_Task description:_ When you reach the entries below, transcribe each one exactly as it stands.

Data excerpts
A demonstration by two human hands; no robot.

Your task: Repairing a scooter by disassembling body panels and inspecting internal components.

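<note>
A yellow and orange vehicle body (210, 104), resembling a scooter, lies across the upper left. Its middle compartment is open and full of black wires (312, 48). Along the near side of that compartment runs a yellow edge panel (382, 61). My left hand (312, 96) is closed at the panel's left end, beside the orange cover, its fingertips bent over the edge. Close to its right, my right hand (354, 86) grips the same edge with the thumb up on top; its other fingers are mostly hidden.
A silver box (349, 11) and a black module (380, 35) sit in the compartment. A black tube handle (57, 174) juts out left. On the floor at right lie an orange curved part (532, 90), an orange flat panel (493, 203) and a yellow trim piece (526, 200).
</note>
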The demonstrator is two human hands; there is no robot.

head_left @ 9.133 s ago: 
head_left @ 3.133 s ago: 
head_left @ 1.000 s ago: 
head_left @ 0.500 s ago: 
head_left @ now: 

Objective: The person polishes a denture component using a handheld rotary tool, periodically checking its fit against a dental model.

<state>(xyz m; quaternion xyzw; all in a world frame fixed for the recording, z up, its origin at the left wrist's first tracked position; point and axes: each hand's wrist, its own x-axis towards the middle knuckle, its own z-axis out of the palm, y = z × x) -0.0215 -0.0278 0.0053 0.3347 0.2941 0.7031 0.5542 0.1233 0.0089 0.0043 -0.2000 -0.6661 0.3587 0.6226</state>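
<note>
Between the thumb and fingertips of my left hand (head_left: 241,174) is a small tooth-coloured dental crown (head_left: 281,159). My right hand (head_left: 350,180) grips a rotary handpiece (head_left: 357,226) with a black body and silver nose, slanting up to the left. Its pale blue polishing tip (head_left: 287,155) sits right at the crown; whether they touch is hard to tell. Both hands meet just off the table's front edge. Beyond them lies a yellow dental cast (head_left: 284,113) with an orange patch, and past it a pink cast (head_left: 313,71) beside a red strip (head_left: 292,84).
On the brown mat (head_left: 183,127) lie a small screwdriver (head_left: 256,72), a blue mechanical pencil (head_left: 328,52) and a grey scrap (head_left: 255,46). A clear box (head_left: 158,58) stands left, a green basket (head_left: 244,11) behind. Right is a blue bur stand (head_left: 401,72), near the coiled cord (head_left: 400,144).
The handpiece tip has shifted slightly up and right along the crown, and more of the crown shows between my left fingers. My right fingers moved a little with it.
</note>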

_Answer space:_
A demonstration by two human hands; no robot.

Your task: Repairing a scooter by disassembling body panels and inspecting internal components.

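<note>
A yellow and orange vehicle body (210, 104), resembling a scooter, lies across the upper left. Its middle compartment is open and full of black wires (312, 48). Along the near side of that compartment runs a yellow edge panel (382, 61). My left hand (312, 96) is closed at the panel's left end, beside the orange cover, its fingertips bent over the edge. Close to its right, my right hand (354, 86) grips the same edge with the thumb up on top; its other fingers are mostly hidden.
A silver box (349, 11) and a black module (380, 35) sit in the compartment. A black tube handle (57, 174) juts out left. On the floor at right lie an orange curved part (532, 90), an orange flat panel (493, 203) and a yellow trim piece (526, 200).
</note>
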The demonstrator is two human hands; there is no robot.

head_left @ 9.133 s ago: 
head_left @ 3.133 s ago: 
head_left @ 1.000 s ago: 
head_left @ 0.500 s ago: 
head_left @ now: 

Objective: The person polishes a denture component using a handheld rotary tool, periodically checking its fit against a dental model.

<state>(xyz m; quaternion xyzw; all in a world frame fixed for the recording, z up, its origin at the left wrist's first tracked position; point and axes: each hand's wrist, its own x-axis towards the middle knuckle, its own z-axis out of the palm, y = z × x) -0.0215 -0.0278 0.0053 0.3347 0.2941 0.7031 0.5542 0.1233 0.0089 0.0043 -0.2000 -0.6661 0.3587 0.6226</state>
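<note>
Between the thumb and fingertips of my left hand (head_left: 241,174) is a small tooth-coloured dental crown (head_left: 281,159). My right hand (head_left: 350,180) grips a rotary handpiece (head_left: 357,226) with a black body and silver nose, slanting up to the left. Its pale blue polishing tip (head_left: 287,155) sits right at the crown; whether they touch is hard to tell. Both hands meet just off the table's front edge. Beyond them lies a yellow dental cast (head_left: 284,113) with an orange patch, and past it a pink cast (head_left: 313,71) beside a red strip (head_left: 292,84).
On the brown mat (head_left: 183,127) lie a small screwdriver (head_left: 256,72), a blue mechanical pencil (head_left: 328,52) and a grey scrap (head_left: 255,46). A clear box (head_left: 158,58) stands left, a green basket (head_left: 244,11) behind. Right is a blue bur stand (head_left: 401,72), near the coiled cord (head_left: 400,144).
The handpiece tip has shifted slightly up and right along the crown, and more of the crown shows between my left fingers. My right fingers moved a little with it.
</note>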

No more work remains on this exercise.